日産9000人削減の衝撃 「技術自慢の会社」ほど戦略で大コケする理由
ITmedia ビジネスオンライン / 2024年11月13日 6時15分
2024年度の上期決算報告を見ると、営業利益がここまで激減したのは前年同期に比べて1945億円のマイナスとなった「販売パフォーマンス」の低下によることが大きい。これは中国市場と北米市場が主たる要因だ。
2023年度の小売販売台数を見ると、日本は48万4000台、北米は126万2000台、中国は79万4000台。それが今回の決算で発表された「2024年度見通し」でどうなるのかというと、日本はほぼ横ばいの48万台、北米はプラス6.2%の134万台、中国がマイナス13.1%の69万台となっている。
要するに、日本人よりもはるかに日産車を買っていた中国人にそっぽを向かれてしまっているのが、「販売パフォーマンス」の低下につながっているのだ。
●中国人にそっぽを向かれてしまったワケ
では、なぜそっぽを向かれてしまったのか。これは多くの専門家がさまざまな分析をしているが、共通して挙げられるのは「ブランド力の低下」だ。

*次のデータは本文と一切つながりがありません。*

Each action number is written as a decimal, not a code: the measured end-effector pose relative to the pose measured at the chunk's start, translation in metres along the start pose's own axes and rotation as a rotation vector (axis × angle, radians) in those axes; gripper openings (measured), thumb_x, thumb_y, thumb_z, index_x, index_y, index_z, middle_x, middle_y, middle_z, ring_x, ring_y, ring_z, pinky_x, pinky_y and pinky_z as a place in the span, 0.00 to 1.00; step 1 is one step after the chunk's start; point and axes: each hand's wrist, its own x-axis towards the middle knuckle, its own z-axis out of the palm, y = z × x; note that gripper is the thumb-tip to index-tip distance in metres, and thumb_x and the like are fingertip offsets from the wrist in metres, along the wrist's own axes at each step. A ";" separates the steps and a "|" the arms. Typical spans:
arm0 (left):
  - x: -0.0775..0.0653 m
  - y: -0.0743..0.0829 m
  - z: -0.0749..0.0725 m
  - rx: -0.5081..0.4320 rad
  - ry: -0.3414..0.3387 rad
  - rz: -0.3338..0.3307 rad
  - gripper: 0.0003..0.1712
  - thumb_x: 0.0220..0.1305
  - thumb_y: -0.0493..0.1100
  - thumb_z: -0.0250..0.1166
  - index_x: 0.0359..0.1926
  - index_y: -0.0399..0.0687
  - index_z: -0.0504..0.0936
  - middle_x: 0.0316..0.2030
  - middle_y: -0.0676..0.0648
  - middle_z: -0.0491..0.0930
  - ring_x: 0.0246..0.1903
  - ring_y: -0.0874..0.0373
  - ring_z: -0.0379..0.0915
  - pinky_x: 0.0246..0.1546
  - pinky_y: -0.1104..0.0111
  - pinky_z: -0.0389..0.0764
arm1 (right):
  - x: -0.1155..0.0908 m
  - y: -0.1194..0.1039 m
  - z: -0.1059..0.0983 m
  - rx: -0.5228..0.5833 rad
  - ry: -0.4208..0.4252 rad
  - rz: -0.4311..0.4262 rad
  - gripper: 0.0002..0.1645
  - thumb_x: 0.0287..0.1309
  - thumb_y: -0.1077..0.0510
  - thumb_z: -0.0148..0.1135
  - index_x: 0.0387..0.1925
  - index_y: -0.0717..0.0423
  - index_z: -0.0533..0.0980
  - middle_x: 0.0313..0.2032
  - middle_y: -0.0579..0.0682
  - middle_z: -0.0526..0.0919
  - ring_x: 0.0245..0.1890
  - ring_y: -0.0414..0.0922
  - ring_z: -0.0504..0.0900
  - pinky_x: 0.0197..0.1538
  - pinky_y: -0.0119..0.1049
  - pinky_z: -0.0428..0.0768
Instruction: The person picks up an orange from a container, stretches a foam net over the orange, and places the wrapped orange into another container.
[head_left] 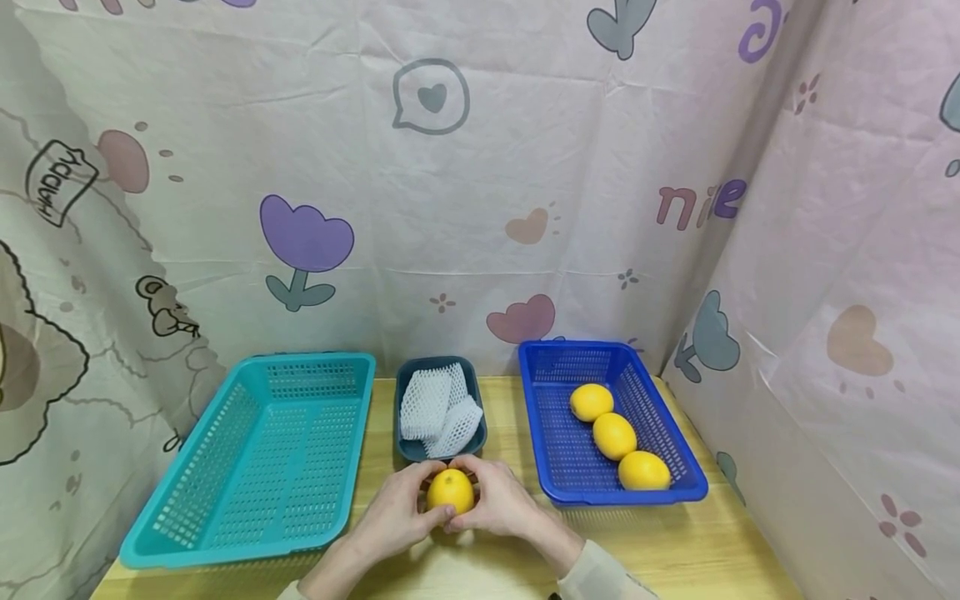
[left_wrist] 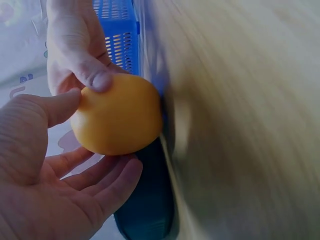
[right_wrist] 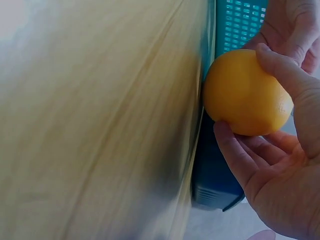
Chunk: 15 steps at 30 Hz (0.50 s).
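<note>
Both hands hold one yellow-orange orange between them, above the front of the wooden table. My left hand grips it from the left, its thumb on the near side and its fingers curled round the far side. From the right, my right hand holds the same fruit, with the thumb tips close together. In the left wrist view the orange appears raised off the table. Just behind the hands, a small dark basket contains white foam net sleeves.
To the left stands a large teal basket with nothing visible inside. A blue basket on the right holds three more oranges in a slanting row. A printed curtain hangs behind and along the sides of the wooden table.
</note>
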 end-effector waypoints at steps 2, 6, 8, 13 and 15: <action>0.000 0.002 -0.002 0.011 0.006 0.010 0.29 0.65 0.49 0.82 0.64 0.49 0.86 0.56 0.48 0.90 0.52 0.56 0.87 0.53 0.60 0.92 | 0.001 0.000 0.001 0.009 -0.005 -0.007 0.46 0.45 0.42 0.95 0.65 0.43 0.81 0.55 0.45 0.92 0.51 0.35 0.88 0.55 0.32 0.87; 0.002 0.005 -0.006 0.034 0.033 0.021 0.25 0.68 0.47 0.80 0.62 0.48 0.87 0.56 0.48 0.91 0.52 0.55 0.88 0.53 0.61 0.91 | 0.002 0.000 0.001 0.019 -0.018 -0.009 0.46 0.47 0.43 0.94 0.66 0.43 0.81 0.57 0.44 0.92 0.52 0.33 0.87 0.56 0.30 0.87; 0.004 0.007 -0.007 0.049 0.053 0.027 0.23 0.68 0.46 0.80 0.62 0.48 0.87 0.55 0.48 0.91 0.51 0.55 0.88 0.54 0.62 0.91 | 0.002 0.000 0.001 0.017 -0.020 -0.006 0.46 0.47 0.43 0.94 0.66 0.43 0.81 0.57 0.43 0.92 0.52 0.32 0.87 0.55 0.29 0.86; 0.009 0.014 -0.012 0.099 0.103 0.036 0.22 0.68 0.45 0.79 0.61 0.47 0.88 0.54 0.47 0.91 0.49 0.54 0.88 0.55 0.60 0.90 | 0.002 0.001 0.002 -0.004 -0.010 -0.012 0.46 0.46 0.42 0.95 0.65 0.45 0.81 0.57 0.45 0.92 0.51 0.33 0.88 0.54 0.29 0.86; 0.011 0.018 -0.015 0.125 0.119 0.038 0.22 0.67 0.44 0.79 0.61 0.46 0.88 0.54 0.46 0.92 0.50 0.53 0.88 0.56 0.57 0.91 | 0.002 0.000 0.002 -0.011 -0.005 -0.012 0.46 0.45 0.43 0.95 0.64 0.44 0.81 0.56 0.45 0.93 0.51 0.34 0.88 0.54 0.30 0.86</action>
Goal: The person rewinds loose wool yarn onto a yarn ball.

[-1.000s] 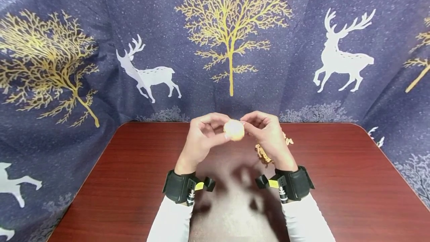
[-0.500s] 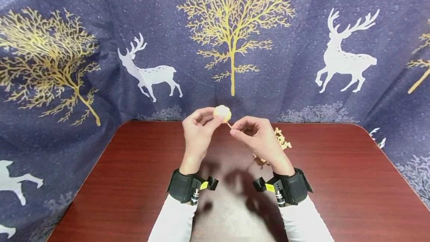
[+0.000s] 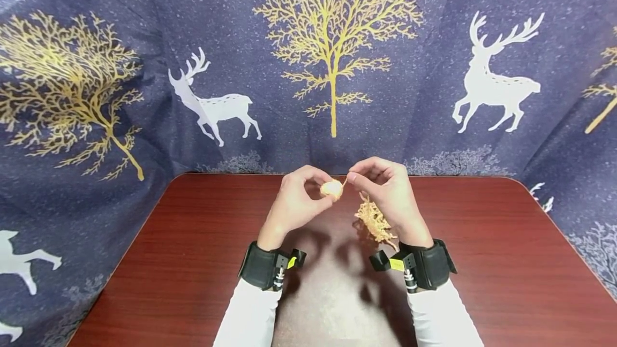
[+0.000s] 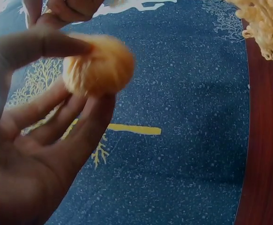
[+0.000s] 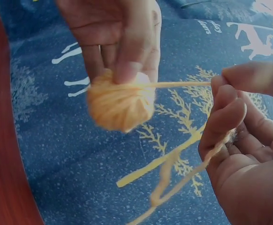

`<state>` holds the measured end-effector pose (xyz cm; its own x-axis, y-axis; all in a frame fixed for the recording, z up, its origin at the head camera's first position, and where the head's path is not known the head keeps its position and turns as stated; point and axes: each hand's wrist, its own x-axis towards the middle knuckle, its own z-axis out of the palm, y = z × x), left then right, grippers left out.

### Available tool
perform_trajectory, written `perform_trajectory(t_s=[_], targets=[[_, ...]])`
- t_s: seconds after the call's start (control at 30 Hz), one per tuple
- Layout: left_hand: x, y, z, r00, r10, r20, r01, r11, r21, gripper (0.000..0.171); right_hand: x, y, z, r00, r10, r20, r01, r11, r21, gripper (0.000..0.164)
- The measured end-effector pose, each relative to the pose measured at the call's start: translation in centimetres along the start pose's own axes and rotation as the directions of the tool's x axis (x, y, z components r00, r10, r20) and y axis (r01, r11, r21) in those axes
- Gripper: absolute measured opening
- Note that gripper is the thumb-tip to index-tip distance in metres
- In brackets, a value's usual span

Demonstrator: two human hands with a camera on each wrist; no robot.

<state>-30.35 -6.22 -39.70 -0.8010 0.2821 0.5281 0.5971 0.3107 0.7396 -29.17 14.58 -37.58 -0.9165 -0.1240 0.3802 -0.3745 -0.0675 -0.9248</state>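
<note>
A small ball of yellow-orange yarn [image 3: 331, 189] is held above the table between the thumb and fingers of my left hand [image 3: 296, 205]. Its wound strands show clearly in the right wrist view, where the yarn ball [image 5: 120, 105] has a taut strand [image 5: 181, 85] running across to my right hand [image 5: 249, 136]. Thumb and forefinger of that hand pinch the strand. More yarn [image 5: 183, 180] trails down from its palm. Under the right hand [image 3: 392, 194] in the head view, a crinkled loose heap of the same yarn [image 3: 375, 221] hangs or lies; which one I cannot tell.
The reddish-brown wooden table [image 3: 202, 240] has a pale glare patch in front. Behind it hangs a dark blue cloth [image 3: 299, 122] printed with trees and deer. Black straps [image 3: 260, 266] with small cameras sit on both wrists.
The yarn ball rose to the left, then came back down in the left hand. The right hand dipped, then moved up and right with the strand. More of the loose yarn now shows.
</note>
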Motion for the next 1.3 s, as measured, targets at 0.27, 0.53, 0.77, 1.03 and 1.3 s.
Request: perform_trajectory(t_s=[0.27,0.53,0.77,1.03,1.3], targets=[[-0.1,0.3,-0.2,0.96,0.114,0.258,-0.044,0.964,-0.263,0.03,0.2,0.1,-0.1,0.999,0.026,-0.037,-0.022,0.994,0.106,0.006],[-0.1,1.5,-0.6,0.959,0.207,0.194,-0.044,0.782,-0.621,0.032,0.2,0.7,0.0,0.999,0.038,0.011,-0.038,0.997,0.066,0.008],[0.1,1.9,-0.1,1.0,0.011,-0.009,-0.014,0.593,-0.805,0.032,0.2,0.8,0.7,0.997,-0.016,0.075,0.021,0.998,-0.066,0.01],[0.3,2.2,0.2,0.979,-0.188,-0.082,0.021,0.492,-0.87,0.029,0.2,0.7,1.3,0.997,0.005,0.077,0.006,0.99,-0.137,0.011],[0.9,1.7,0.6,0.9,-0.289,-0.325,-0.082,0.622,-0.779,0.026,0.2,0.5,0.8,0.998,0.001,0.063,0.012,0.98,-0.199,0.012]])
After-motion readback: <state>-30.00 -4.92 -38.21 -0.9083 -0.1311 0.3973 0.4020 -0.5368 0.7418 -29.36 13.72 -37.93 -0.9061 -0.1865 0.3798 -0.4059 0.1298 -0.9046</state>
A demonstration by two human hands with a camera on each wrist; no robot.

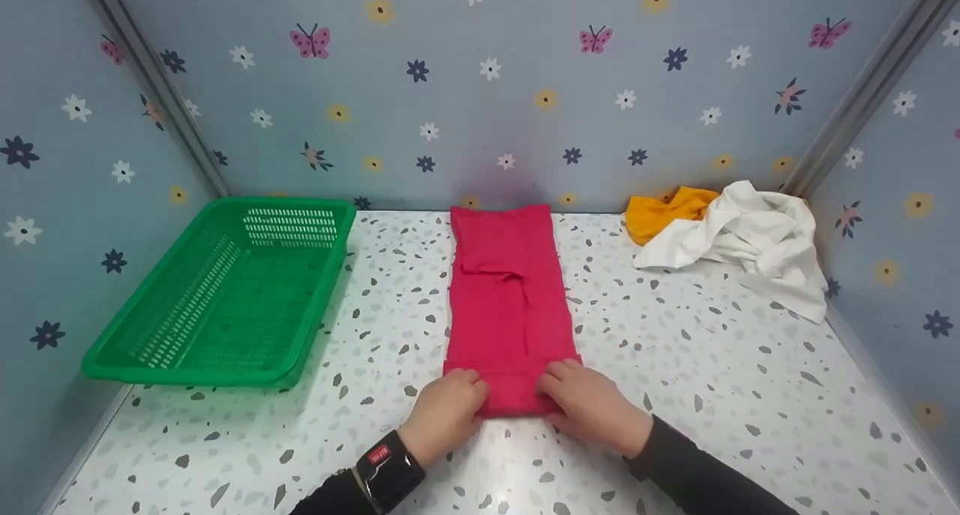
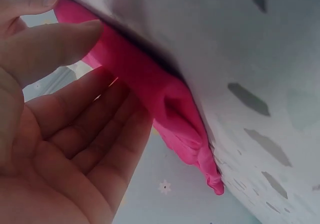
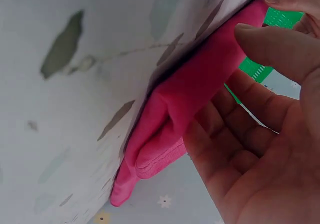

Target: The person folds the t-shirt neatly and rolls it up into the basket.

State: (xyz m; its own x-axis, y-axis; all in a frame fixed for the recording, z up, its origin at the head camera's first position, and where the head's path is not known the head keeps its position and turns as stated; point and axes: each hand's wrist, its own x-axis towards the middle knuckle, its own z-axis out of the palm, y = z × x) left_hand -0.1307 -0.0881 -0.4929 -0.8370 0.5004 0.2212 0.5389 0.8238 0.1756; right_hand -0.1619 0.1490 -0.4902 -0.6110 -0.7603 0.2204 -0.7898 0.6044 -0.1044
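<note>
A pinkish-red garment (image 1: 487, 312), folded into a long narrow strip, lies flat from near the back wall toward the person. Its near end is turned over into a flat band. The left hand (image 1: 446, 410) pinches the left side of this band, thumb at the near edge and fingers over the top. On the right side, the right hand (image 1: 596, 408) grips the band the same way. Both wrist views show the thumbs against the thick folded edge of the garment (image 2: 145, 74), which rests on the table. Its layers (image 3: 170, 104) show at the side. What kind of garment it is cannot be told.
A green plastic basket (image 1: 292, 365) with slotted walls stands at the left. At the back right, a crumpled white cloth (image 1: 772, 238) lies against an orange cloth (image 1: 667, 211). Patterned panels (image 1: 480, 125) enclose the speckled table (image 1: 675, 365) at the back and both sides.
</note>
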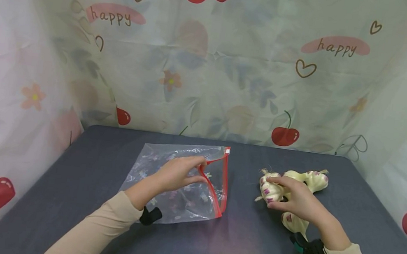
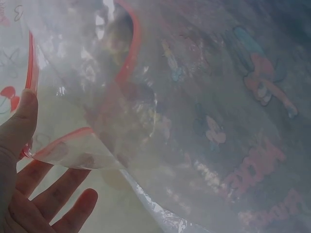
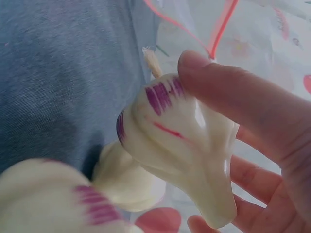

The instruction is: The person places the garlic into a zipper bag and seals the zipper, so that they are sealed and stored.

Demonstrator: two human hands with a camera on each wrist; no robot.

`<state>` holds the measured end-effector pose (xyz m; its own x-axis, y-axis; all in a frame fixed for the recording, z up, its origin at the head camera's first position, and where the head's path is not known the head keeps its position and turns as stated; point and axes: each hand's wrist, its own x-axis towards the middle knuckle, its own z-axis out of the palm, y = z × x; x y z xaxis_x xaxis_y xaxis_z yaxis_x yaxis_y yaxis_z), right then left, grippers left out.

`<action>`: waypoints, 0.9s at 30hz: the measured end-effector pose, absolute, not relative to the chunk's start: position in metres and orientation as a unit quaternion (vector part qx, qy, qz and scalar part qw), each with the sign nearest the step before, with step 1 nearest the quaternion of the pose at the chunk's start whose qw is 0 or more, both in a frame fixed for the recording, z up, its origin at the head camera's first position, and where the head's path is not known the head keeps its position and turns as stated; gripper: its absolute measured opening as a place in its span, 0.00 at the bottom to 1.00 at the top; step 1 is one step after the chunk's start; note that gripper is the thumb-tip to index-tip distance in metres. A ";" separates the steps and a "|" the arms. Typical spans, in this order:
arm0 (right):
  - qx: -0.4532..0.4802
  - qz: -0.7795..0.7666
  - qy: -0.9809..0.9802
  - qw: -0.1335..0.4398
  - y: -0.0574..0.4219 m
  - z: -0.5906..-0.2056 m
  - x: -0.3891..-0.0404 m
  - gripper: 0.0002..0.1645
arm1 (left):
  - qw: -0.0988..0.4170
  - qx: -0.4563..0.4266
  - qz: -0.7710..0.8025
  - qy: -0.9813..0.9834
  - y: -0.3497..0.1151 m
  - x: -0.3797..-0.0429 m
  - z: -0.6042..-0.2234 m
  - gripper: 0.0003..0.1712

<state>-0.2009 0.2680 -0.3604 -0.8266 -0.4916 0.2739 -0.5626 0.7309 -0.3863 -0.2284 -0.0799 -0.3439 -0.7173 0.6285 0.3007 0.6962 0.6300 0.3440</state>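
A clear plastic zip bag (image 1: 176,205) with a red-edged mouth (image 1: 225,179) lies on the dark table. My left hand (image 1: 178,173) pinches one side of that mouth and lifts it away from the other side, so the mouth gapes to the right. In the left wrist view, coloured prints show on the bag (image 2: 194,121). On the right, my right hand (image 1: 298,198) grips a white garlic bulb (image 1: 268,187) with purple streaks, thumb on one side and fingers on the other. The right wrist view shows the bulb's (image 3: 170,126) thick stem toward the palm.
Several more garlic bulbs lie around the right hand, one farther back on the right (image 1: 317,181) and one nearer the wrist (image 1: 294,222). Printed curtains (image 1: 215,82) hang behind and beside the dark table (image 1: 239,250).
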 end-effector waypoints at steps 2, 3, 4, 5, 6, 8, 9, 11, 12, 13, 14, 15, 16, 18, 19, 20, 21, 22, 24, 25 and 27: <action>0.285 0.238 -0.926 0.075 0.267 -0.358 -0.201 0.36 | 0.077 -0.370 -0.223 -0.899 -0.080 -0.228 -0.343 0.15; 0.285 0.242 -0.924 0.075 0.266 -0.356 -0.201 0.36 | 0.078 -0.370 -0.222 -0.899 -0.080 -0.228 -0.343 0.15; 0.286 0.246 -0.923 0.074 0.265 -0.355 -0.202 0.36 | 0.078 -0.370 -0.223 -0.898 -0.080 -0.228 -0.343 0.15; 0.285 0.250 -0.923 0.072 0.265 -0.354 -0.202 0.36 | 0.078 -0.370 -0.223 -0.898 -0.080 -0.228 -0.343 0.15; 0.285 0.253 -0.922 0.071 0.264 -0.353 -0.202 0.36 | 0.078 -0.371 -0.225 -0.898 -0.080 -0.228 -0.342 0.15; 0.286 0.257 -0.920 0.073 0.262 -0.351 -0.203 0.36 | 0.078 -0.371 -0.226 -0.898 -0.080 -0.228 -0.343 0.15; 0.286 0.260 -0.919 0.073 0.262 -0.350 -0.203 0.36 | 0.079 -0.371 -0.227 -0.897 -0.080 -0.228 -0.343 0.15; 0.286 0.267 -0.918 0.074 0.260 -0.348 -0.204 0.36 | 0.081 -0.371 -0.229 -0.896 -0.081 -0.228 -0.342 0.15; 0.286 0.268 -0.917 0.075 0.259 -0.347 -0.204 0.36 | 0.082 -0.371 -0.230 -0.896 -0.081 -0.228 -0.342 0.15; 0.287 0.271 -0.916 0.077 0.259 -0.346 -0.204 0.35 | 0.084 -0.371 -0.229 -0.896 -0.081 -0.228 -0.342 0.15; 0.287 0.273 -0.915 0.078 0.258 -0.345 -0.204 0.35 | 0.086 -0.371 -0.230 -0.896 -0.081 -0.228 -0.342 0.15; 0.287 0.275 -0.914 0.079 0.258 -0.345 -0.204 0.35 | 0.088 -0.371 -0.231 -0.895 -0.081 -0.228 -0.342 0.15; 0.287 0.277 -0.913 0.080 0.257 -0.344 -0.204 0.35 | 0.089 -0.371 -0.231 -0.895 -0.081 -0.228 -0.342 0.15; 0.285 0.274 -0.915 0.084 0.256 -0.343 -0.203 0.35 | 0.090 -0.369 -0.233 -0.895 -0.082 -0.228 -0.341 0.15; 0.283 0.272 -0.916 0.087 0.256 -0.342 -0.203 0.35 | 0.090 -0.369 -0.234 -0.895 -0.082 -0.228 -0.341 0.15; 0.283 0.271 -0.916 0.089 0.256 -0.342 -0.203 0.35 | 0.090 -0.369 -0.236 -0.894 -0.082 -0.227 -0.340 0.15; 0.283 0.269 -0.916 0.091 0.255 -0.341 -0.203 0.35 | 0.091 -0.369 -0.237 -0.894 -0.082 -0.227 -0.340 0.16; 0.282 0.267 -0.917 0.092 0.255 -0.341 -0.203 0.35 | 0.091 -0.370 -0.237 -0.894 -0.082 -0.227 -0.339 0.16; 0.277 0.262 -0.920 0.094 0.254 -0.339 -0.203 0.36 | 0.095 -0.370 -0.238 -0.893 -0.082 -0.227 -0.339 0.16; 0.279 0.263 -0.919 0.095 0.253 -0.339 -0.203 0.36 | 0.097 -0.370 -0.238 -0.893 -0.082 -0.227 -0.339 0.16; 0.277 0.265 -0.919 0.095 0.251 -0.338 -0.204 0.36 | 0.101 -0.371 -0.237 -0.892 -0.082 -0.227 -0.338 0.16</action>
<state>-0.2037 0.2514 -0.3378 -0.8282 -0.4596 0.3207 -0.5598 0.7062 -0.4335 -0.2273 -0.0822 -0.3384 -0.7046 0.6135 0.3567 0.7096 0.6127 0.3480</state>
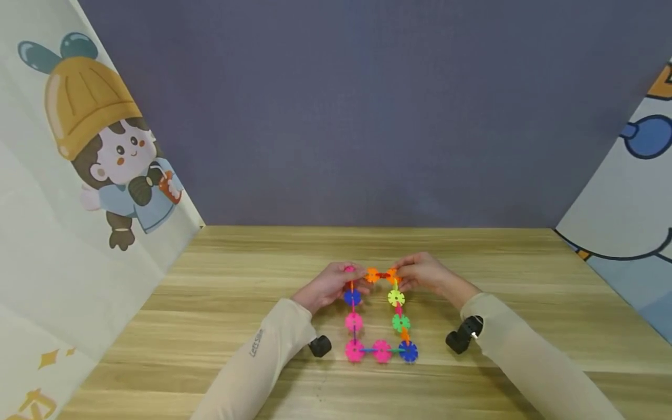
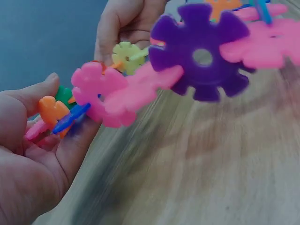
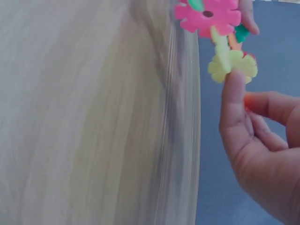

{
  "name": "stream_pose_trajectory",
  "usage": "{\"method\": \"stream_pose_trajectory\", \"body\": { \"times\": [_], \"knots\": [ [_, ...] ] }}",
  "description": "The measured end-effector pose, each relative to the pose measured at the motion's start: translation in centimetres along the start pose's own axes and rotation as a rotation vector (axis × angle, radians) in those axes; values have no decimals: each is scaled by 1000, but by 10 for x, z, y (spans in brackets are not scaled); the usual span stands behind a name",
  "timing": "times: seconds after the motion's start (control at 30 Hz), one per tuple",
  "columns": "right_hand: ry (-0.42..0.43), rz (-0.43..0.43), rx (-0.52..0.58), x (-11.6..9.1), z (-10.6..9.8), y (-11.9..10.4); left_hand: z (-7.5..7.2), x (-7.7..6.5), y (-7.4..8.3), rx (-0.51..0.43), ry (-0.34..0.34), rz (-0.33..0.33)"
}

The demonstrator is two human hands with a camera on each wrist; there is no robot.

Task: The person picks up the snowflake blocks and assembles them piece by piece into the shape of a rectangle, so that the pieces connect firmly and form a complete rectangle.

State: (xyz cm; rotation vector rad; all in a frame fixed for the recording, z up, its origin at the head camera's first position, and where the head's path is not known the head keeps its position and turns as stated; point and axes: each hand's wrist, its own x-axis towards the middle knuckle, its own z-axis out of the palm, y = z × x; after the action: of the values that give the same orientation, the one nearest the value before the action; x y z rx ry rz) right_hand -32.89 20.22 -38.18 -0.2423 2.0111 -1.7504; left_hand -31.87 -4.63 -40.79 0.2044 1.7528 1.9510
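Note:
Notched plastic snowflake discs are slotted together into a roughly rectangular frame, held up between both hands in the head view. Its lower side carries a pink disc (image 1: 382, 350) and a blue corner disc (image 1: 408, 351). My left hand (image 1: 332, 284) grips the upper left corner, with an orange disc (image 2: 52, 111) and a blue disc (image 2: 71, 118) between thumb and fingers. At the upper right corner, my right hand (image 1: 424, 272) pinches an orange disc, mostly hidden by the fingertips, beside a yellow disc (image 3: 240, 67). A purple disc (image 2: 202, 52) hangs along the left side.
Beneath the frame lies a wood-grain table (image 1: 231, 280). A dark grey-blue panel (image 1: 367, 116) rises behind its far edge. Printed cartoon panels stand at both sides, the left one showing a figure in a yellow hat (image 1: 91, 105).

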Motion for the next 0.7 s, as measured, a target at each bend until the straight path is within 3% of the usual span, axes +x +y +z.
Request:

かつて日産は中国に進出している日系メーカーの中で新車販売台数がトップだった。それをけん引したのが「シルフィ(SYLPHY)」というセダンだ。中国では「これぞ車」というセダン人気が根強いのである。
ただ、この成功をEVで再現できなかった。日産は2022年10月から世界戦略EV「アリア」を中国に投入したが、それが大コケしてしまったのである。
「やっぱり反日教育を受けている国だから日本車は苦戦するのでは」なんて思った人もいらっしゃるかもしれない。しかし、今回はそういうことではなく、シンプルに中国の国産EVと比べたとき「なんか違うんだよなあ」と違和感を覚える消費者がたくさんいたことが敗因だ。
さまざまなレビューを見てみると、アリアは中国人にとって「じゃない感」が満載だという。例えば、中国EVでは開放感のある大型パノラマガラスルーフにサッシュレスウィンドウ(窓枠のないドア)という未来感強めのデザインが人気だが、アリアは明らかに違う。
このような「じゃない感」強めの日本EVが中国で苦戦するのは当然である。発売早々、アリアは日本円で120万円近くの値引きに踏み切ったが、それでも販売は低迷した。この「安売りしても売れない」というのはブランドビジネスの「死」を意味する。当然、中国における日産ブランド全体が地盤沈下していく。
この深刻さは、2020年に稼働したばかりの常州工場を閉鎖したことが全てを物語っている。